Execs say MINIs don’t have to be mini in size, and they’ll go bigger if buyers ask for it

MINI Family Tree
BMW’s MINI division has been criticized over the past few years for launching models that are, well, not exactly mini in size. Each generation of the Cooper hatchback, the firm’s bread-and-butter model, has gotten gradually bigger, and company executives say that trend is set to continue.

“I’m not sure who set the traditional size limits for what a MINI should be? MINI doesn’t have to mean small in size. There are brand lines set by traditionalists and historic customers and I respect that, but at the same time the world moves on,” explained Sebastian Mackensen, the car maker’s outspoken senior vice president.

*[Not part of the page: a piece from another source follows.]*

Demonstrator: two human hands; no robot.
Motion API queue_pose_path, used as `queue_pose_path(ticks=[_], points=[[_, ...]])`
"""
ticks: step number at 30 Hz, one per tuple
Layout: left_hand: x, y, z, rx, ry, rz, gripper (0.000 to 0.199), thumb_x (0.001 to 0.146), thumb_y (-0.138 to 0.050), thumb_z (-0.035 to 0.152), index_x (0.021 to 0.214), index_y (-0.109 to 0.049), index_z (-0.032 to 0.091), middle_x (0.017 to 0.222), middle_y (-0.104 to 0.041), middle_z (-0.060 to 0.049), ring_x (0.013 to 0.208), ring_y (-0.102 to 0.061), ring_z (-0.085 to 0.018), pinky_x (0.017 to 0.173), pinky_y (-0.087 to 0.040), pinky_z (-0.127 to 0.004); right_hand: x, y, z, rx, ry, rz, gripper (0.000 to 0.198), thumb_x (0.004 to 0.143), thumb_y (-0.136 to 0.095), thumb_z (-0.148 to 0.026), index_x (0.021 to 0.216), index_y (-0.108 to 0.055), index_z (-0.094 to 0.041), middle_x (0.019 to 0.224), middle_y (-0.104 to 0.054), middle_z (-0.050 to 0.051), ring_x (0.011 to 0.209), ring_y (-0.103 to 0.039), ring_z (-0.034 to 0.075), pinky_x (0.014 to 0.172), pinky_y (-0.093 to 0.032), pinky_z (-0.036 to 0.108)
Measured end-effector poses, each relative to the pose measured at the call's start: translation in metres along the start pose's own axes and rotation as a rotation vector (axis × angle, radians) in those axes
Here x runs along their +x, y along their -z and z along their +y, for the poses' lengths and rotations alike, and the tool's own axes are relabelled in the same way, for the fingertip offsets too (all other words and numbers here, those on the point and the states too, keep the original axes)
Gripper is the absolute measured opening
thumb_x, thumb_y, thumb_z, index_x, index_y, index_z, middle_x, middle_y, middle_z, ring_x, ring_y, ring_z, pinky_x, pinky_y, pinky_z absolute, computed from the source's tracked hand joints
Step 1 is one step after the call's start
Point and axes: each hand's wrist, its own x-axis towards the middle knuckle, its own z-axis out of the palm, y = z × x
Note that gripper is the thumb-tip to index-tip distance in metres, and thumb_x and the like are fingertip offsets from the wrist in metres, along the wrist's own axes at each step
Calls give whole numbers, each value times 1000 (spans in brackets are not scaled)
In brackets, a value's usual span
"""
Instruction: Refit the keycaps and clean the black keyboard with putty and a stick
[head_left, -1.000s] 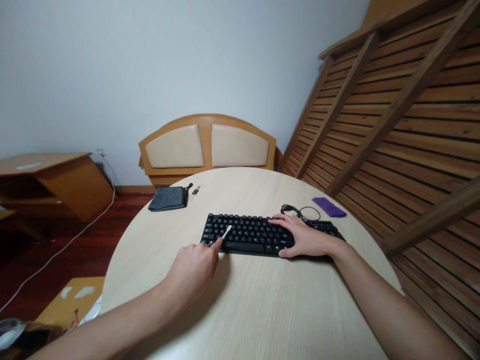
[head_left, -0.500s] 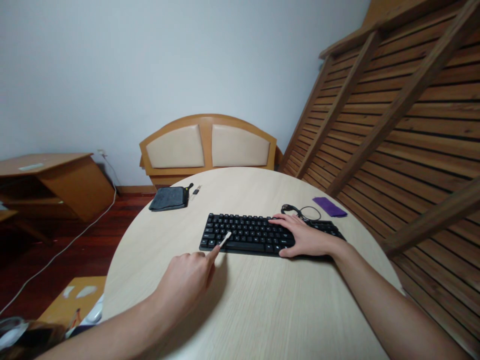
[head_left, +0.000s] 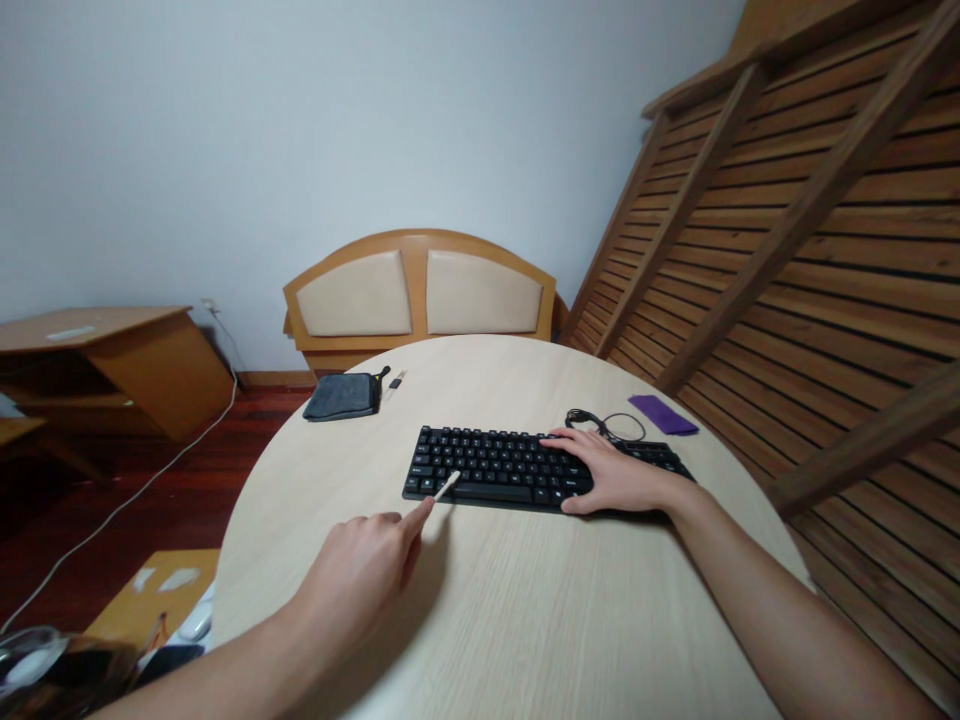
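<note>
A black keyboard (head_left: 487,468) lies across the round table. My left hand (head_left: 367,565) is closed around a pale, slim toothbrush (head_left: 448,486), index finger stretched along its handle. The brush's head is over the keys at the keyboard's lower left, just left of the space bar; whether it touches them is hard to see. My right hand (head_left: 611,475) rests spread over the keyboard's right part, with its thumb by the near edge and fingertips near the far edge. It covers some of the keys. Behind that hand lies the keyboard's coiled black cable (head_left: 600,422).
A purple folded cloth (head_left: 662,414) lies at the table's right. On the left are a dark grey pouch (head_left: 343,396) and a small dark item (head_left: 397,382) with thin pale prongs. A headboard (head_left: 420,290) stands behind the table (head_left: 540,620), and wooden slats (head_left: 825,250) lean at the right.
My left hand has drawn the toothbrush slightly back towards me and to the left over the keys. My right hand has stayed in place on the keyboard. The view has shifted slightly.
</note>
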Motion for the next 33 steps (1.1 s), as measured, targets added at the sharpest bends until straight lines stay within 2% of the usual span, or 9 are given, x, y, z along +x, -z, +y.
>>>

Currently, the biggest member of the family is the all-new Clubman, which is built on BMW’s UKL platform. It stretches roughly 166 inches long, 72 inches wide and 57 inches tall, but the carmaker has confirmed that it hasn’t ruled out going bigger. Ultimately, the decision will depend on how buyers feel about a not-so-mini model, not on what brand purists believe a MINI should or shouldn’t be.

The next big member of the MINI lineup will be the new Countryman. While the current model competes in the urban crossover segment, the company has recently hinted that its replacement will be a true, dyed-in-the-wool off-roader that will be capable of going far off the beaten path. Bigger and more rugged, the next Countryman will share its UKL platform with the aforementioned Clubman, and it will borrow styling cues from MINI’s Dakar-winning Countryman rally car.

At the smaller end of the spectrum, MINI is believed to be developing a brand new two-seater-roadster inspired by the remarkably well received Superleggera concept. The drop-top will lose the concept’s all-electric drivetrain and instead use gasoline-burning engines borrowed from the MINI parts bin, but it will retain the show car’s sleek, aerodynamic styling.